Evolutionary full waveform inversion

Common full-waveform inversion (FWI) workflows rely on a static snapshot of the available earthquake data, and it is not always obvious how information from new events should be incorporated. In this contribution we introduce several methodological advancements which allow for the continuous inclusion of new earthquake data, resulting in a dataset and model which "evolve" over time. We demonstrate the utility of such approaches in an ongoing evolutionary FWI of the African crust and mantle.

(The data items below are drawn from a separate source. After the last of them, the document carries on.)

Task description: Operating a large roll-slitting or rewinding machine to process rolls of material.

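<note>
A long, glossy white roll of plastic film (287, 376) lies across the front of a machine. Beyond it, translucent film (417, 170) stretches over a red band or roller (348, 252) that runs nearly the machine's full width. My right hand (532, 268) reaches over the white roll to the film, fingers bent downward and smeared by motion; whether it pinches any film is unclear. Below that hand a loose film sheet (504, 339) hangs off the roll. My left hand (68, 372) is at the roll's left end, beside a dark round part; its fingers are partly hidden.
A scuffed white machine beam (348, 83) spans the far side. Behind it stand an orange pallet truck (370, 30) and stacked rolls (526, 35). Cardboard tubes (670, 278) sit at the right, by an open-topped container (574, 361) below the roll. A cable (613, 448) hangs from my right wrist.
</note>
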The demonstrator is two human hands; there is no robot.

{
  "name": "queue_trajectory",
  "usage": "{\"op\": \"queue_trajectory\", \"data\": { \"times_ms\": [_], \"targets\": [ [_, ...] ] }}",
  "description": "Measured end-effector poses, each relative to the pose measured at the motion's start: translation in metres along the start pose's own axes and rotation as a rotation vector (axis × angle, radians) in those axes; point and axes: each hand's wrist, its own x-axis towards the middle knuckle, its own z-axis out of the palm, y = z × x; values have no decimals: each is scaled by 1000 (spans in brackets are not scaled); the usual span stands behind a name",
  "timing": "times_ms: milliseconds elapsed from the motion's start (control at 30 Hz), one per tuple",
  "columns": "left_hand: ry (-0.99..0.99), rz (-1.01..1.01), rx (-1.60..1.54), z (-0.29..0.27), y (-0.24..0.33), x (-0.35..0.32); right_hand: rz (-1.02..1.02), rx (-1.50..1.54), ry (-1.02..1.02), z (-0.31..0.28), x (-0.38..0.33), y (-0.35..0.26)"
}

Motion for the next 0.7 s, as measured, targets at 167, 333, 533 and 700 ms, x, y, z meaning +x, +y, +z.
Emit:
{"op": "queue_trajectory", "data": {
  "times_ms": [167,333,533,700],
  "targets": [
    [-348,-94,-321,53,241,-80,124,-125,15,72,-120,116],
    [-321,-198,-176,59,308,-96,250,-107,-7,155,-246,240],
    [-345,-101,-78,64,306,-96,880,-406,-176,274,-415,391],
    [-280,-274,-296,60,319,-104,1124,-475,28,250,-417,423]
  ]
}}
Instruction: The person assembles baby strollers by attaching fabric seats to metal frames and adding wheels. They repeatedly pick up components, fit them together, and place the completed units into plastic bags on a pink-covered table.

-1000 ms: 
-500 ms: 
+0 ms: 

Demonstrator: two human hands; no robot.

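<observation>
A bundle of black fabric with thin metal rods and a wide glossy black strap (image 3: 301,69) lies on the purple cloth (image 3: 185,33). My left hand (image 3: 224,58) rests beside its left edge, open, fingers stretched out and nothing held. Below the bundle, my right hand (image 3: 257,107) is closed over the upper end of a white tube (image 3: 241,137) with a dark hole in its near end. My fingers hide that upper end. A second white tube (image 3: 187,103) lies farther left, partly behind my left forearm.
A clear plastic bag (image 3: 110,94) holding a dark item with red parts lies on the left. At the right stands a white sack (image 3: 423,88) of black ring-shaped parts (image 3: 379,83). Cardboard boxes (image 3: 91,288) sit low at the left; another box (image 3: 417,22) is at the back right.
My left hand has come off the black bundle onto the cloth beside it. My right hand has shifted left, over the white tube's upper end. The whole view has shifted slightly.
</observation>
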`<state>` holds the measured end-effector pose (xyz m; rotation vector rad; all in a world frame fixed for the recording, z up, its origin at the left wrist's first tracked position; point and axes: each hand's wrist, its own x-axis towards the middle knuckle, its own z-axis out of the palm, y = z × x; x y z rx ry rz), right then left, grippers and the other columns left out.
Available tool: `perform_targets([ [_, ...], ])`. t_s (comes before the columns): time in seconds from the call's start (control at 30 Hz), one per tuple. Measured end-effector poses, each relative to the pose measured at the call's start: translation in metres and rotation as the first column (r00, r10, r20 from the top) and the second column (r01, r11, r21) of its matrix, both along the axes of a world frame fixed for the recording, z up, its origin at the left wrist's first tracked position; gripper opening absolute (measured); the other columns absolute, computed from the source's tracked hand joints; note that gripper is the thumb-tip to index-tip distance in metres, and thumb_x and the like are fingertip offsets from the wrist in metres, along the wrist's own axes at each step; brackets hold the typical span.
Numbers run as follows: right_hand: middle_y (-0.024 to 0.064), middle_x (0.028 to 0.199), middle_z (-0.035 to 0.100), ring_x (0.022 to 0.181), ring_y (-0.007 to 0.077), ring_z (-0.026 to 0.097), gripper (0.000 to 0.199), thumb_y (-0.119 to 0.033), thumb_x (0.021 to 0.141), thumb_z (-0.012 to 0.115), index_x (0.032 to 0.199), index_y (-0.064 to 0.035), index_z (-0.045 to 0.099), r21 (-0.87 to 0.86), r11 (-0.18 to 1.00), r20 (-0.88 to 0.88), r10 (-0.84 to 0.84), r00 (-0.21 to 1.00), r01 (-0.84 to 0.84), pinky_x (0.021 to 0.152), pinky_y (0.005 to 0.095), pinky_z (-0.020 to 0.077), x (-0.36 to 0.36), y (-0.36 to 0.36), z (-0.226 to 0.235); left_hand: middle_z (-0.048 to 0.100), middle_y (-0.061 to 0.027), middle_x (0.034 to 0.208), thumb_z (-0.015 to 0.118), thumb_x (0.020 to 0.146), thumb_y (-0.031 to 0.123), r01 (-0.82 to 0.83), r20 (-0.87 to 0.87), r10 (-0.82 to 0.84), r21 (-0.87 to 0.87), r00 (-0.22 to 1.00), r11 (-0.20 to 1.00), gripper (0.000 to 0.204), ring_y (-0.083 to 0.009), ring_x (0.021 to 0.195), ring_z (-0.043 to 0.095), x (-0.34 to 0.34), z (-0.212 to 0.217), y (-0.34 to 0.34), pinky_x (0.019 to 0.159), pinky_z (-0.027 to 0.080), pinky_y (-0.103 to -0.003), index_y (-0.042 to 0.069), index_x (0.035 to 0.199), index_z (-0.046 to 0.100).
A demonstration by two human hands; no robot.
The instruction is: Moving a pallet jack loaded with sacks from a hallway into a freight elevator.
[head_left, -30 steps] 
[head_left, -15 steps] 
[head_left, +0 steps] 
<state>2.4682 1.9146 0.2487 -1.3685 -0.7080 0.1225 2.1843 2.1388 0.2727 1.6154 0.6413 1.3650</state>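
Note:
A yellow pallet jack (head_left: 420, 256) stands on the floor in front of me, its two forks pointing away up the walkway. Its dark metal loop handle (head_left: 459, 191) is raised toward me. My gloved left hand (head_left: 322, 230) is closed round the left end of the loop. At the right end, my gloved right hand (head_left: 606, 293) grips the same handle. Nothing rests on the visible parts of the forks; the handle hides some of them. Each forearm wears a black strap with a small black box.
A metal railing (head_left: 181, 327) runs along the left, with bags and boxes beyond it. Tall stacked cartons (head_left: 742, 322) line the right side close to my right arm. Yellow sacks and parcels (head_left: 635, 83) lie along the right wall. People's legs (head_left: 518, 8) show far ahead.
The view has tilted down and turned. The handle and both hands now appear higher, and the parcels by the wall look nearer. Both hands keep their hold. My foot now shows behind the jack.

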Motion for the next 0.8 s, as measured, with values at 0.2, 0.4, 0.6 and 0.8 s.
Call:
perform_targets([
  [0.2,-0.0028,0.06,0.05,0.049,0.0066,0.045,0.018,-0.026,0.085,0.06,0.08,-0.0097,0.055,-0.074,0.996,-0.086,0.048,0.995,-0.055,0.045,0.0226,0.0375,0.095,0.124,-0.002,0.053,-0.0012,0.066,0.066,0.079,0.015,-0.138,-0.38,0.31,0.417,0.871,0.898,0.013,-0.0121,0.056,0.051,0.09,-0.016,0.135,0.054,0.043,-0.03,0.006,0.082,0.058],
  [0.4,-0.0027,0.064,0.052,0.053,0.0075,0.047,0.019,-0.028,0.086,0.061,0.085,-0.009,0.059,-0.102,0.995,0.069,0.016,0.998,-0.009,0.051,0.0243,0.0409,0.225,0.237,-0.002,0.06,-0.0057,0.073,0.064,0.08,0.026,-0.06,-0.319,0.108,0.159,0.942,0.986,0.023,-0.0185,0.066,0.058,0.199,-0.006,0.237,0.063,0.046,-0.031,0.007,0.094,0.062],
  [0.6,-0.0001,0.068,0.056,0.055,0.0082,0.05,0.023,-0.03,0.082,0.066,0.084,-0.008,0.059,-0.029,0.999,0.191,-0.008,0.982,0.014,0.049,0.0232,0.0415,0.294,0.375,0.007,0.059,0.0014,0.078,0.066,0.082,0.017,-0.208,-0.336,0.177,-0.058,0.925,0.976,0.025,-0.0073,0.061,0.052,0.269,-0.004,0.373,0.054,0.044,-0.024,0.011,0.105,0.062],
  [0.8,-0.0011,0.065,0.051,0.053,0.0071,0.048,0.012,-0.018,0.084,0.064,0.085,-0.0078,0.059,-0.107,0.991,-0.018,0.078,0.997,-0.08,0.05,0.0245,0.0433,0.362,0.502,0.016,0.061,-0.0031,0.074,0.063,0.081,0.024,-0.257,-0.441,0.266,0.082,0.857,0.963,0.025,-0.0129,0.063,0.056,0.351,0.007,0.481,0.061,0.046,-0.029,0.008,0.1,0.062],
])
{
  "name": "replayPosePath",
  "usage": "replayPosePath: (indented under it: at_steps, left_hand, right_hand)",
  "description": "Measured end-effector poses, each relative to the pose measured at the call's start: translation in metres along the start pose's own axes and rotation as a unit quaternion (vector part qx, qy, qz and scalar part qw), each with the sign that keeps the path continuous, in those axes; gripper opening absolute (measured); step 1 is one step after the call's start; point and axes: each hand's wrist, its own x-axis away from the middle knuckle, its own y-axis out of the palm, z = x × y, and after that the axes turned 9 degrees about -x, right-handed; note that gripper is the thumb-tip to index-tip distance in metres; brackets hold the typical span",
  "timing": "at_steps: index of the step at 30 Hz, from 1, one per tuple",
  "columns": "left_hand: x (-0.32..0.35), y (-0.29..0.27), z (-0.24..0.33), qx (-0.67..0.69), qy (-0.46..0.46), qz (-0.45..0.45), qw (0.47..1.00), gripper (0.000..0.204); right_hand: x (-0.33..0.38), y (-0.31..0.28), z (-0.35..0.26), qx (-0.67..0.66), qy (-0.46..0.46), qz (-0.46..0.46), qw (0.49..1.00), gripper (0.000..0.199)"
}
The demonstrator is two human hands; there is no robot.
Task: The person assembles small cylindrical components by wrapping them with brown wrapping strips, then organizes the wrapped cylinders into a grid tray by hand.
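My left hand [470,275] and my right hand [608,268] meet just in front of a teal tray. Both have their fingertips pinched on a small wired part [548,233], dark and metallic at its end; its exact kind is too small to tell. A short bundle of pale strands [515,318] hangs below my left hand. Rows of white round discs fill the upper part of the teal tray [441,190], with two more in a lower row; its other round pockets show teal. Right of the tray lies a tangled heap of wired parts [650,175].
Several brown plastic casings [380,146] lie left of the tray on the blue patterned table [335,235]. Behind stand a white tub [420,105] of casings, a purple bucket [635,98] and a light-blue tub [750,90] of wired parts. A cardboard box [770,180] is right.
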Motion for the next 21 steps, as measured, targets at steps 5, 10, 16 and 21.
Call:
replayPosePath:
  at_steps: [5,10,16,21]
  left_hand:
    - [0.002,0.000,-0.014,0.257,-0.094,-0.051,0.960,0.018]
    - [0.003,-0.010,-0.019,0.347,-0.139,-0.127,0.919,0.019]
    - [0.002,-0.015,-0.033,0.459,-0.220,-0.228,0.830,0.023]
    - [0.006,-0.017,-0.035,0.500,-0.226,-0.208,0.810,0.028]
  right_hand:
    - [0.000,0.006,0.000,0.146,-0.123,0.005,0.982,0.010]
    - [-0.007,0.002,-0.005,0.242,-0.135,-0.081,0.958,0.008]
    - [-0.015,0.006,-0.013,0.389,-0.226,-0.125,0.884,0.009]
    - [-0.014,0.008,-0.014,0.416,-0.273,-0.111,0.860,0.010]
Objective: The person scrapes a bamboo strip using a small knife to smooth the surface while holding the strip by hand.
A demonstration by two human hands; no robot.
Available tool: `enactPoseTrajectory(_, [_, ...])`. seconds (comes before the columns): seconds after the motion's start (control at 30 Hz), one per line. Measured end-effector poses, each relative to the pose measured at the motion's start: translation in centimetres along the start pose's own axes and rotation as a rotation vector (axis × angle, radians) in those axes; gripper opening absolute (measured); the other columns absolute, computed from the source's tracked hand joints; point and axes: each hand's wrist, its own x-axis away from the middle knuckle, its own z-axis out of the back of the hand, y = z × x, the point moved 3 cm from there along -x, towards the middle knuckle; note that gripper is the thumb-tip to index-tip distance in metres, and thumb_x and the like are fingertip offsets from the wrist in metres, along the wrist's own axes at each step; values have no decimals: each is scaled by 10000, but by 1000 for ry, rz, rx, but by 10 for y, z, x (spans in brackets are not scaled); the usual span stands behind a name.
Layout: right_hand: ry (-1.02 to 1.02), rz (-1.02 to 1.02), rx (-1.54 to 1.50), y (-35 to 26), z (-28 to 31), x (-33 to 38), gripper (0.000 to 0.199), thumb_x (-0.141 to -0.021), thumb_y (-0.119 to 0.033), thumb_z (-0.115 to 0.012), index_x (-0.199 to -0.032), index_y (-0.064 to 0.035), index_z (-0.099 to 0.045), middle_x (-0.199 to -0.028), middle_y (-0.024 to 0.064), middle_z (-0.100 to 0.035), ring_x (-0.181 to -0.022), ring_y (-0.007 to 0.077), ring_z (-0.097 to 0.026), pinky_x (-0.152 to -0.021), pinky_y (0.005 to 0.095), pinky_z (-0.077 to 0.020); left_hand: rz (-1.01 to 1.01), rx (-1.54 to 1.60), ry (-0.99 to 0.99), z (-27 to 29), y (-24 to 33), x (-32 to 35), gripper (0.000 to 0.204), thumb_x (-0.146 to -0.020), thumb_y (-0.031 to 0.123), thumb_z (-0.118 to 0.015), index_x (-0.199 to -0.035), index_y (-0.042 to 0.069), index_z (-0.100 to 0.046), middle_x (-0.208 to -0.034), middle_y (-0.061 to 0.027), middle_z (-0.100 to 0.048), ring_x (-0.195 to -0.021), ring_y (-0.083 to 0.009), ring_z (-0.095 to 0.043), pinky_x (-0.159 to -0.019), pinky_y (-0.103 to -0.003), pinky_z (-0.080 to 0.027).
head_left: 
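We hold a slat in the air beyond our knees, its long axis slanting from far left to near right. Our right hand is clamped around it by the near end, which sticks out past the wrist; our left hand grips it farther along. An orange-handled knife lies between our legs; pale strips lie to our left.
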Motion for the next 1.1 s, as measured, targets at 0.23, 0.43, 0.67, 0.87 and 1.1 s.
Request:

Our contributions can be broken down into the following workflow. First, data-centers are queried automatically to expand the current data set, after which recordings are processed and windows are selected. The entire workflow from data acquisition to model update is fully automated. To accommodate the dynamic nature of an evolving dataset we compute model updates with one of the following two strategies. (1) Batches of events with a good spatial distribution are chosen from a complete dataset in a randomised manner to compute the model update. The batch size is adapted to the amount of additional information each individual gradient provides to the sum of gradients present in the batch. (2) When the model has converged to a minimum for all previously available data, the gradient due to a new event will dominate and requires the computation of the gradient of the new event only. Previously calculated gradients can still be used to approximate the inverse Hessian in Quasi-Newton optimization methods.

These developments are highlighted in an application of evolutionary full-waveform inversion of the African continent, which is melded together within the framework of the Collaborative Seismic Earth Model (CSEM) project. Recordings from the AfricaArray and NARS seismic networks are complemented with data from global networks.